### Task prompt
From the listing below, reproduce word for word the part that opens with the line containing "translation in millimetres" and closes with the line containing "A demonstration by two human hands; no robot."; reproduce nothing else.

### Available data

......

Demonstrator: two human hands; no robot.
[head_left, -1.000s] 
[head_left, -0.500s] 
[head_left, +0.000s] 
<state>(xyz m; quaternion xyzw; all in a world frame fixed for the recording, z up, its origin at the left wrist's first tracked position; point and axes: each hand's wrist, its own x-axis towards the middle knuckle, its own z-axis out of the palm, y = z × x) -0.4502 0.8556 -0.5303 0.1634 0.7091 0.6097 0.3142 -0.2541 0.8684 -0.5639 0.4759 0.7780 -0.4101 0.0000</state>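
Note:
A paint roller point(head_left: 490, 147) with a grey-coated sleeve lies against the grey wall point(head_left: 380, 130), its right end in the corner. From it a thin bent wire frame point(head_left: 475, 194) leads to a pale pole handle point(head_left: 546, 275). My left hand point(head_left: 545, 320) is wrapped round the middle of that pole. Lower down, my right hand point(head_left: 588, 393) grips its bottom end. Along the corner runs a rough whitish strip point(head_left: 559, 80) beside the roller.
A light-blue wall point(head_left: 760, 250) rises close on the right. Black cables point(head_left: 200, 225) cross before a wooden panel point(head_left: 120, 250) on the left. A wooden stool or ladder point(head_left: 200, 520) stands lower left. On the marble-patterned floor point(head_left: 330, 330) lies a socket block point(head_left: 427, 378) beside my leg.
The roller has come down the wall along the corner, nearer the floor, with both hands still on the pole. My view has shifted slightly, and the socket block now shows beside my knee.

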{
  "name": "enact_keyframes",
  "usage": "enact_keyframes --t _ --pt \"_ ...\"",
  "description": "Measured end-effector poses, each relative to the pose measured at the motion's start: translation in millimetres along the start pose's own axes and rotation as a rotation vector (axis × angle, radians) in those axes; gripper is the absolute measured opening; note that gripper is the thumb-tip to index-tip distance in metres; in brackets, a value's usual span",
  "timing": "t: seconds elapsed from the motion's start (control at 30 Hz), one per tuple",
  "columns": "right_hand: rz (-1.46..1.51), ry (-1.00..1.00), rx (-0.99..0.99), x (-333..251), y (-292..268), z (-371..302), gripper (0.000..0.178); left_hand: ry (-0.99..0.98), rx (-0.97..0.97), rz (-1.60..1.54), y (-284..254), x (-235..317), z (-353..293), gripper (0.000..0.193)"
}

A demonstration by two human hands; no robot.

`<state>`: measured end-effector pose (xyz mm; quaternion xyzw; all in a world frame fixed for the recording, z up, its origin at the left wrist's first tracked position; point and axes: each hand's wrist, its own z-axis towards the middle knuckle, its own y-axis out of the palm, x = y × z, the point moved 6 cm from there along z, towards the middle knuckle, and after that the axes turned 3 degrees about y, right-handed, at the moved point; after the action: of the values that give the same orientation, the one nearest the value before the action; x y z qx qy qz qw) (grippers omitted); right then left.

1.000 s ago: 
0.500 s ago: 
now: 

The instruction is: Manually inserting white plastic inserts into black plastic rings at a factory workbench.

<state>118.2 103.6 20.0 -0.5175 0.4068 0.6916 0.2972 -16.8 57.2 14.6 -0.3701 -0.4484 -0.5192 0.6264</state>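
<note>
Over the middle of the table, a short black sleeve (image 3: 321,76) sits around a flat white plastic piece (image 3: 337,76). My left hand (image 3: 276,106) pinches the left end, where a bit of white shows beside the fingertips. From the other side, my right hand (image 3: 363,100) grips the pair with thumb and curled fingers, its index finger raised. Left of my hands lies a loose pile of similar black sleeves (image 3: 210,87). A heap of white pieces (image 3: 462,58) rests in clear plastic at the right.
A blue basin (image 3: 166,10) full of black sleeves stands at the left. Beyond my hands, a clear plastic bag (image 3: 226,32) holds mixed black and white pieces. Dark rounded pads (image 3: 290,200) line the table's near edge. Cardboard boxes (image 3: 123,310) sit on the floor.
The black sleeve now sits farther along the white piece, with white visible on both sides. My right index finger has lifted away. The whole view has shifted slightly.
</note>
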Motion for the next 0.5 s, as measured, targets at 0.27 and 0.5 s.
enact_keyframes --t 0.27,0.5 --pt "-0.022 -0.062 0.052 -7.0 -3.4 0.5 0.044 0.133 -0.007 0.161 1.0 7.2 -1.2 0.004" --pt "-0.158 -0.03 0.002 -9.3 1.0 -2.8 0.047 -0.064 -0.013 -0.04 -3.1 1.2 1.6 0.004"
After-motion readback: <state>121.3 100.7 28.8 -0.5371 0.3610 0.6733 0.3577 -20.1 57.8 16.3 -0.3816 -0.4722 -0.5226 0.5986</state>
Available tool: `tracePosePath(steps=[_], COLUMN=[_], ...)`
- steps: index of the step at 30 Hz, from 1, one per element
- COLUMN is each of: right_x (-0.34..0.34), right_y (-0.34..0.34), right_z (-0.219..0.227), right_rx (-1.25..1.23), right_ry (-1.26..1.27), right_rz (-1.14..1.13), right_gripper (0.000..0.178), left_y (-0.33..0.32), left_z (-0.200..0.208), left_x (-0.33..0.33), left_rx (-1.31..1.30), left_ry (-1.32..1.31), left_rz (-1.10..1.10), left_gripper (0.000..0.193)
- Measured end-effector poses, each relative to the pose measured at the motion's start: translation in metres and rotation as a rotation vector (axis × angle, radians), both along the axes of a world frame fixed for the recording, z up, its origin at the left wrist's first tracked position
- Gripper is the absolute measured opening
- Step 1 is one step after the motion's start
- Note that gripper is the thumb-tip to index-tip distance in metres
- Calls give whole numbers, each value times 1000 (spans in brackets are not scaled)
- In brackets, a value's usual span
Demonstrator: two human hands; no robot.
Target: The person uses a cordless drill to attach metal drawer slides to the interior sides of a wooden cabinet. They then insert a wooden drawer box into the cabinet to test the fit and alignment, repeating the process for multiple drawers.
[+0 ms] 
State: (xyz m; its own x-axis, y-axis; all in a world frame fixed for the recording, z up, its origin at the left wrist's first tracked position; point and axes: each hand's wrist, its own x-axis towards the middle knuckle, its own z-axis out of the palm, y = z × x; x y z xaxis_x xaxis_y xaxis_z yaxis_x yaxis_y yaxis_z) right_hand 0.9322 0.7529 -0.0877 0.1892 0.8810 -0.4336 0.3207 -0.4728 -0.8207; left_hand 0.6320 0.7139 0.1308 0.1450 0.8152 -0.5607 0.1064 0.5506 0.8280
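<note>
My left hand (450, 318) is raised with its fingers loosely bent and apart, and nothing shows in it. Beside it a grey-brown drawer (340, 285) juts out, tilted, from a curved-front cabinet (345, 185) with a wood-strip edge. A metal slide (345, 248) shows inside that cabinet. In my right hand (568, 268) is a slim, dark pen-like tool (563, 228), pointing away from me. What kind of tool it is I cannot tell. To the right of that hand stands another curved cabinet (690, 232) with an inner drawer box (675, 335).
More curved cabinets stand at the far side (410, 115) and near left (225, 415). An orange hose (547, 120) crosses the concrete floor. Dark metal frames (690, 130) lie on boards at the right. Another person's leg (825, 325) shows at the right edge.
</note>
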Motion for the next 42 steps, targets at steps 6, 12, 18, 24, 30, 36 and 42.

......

### Exercise output
  "description": "Measured end-effector poses, each relative to the pose measured at the motion's start: translation in millimetres along the start pose's own axes and rotation as a rotation vector (axis × angle, radians) in those axes; gripper is the absolute measured opening; note that gripper is the thumb-tip to index-tip distance in metres; in brackets, a value's usual span",
  "timing": "t: seconds elapsed from the motion's start (control at 30 Hz), one per tuple",
  "columns": "right_hand: rz (-1.46..1.51), ry (-1.00..1.00), rx (-0.99..0.99), x (-333..251), y (-292..268), z (-371..302), gripper (0.000..0.178); left_hand: ry (-0.99..0.98), rx (-0.97..0.97), rz (-1.60..1.54), y (-284..254), x (-235..317), z (-353..293), gripper (0.000..0.193)"
}

A demonstration by two human hands; no robot.

No more work is needed on this answer.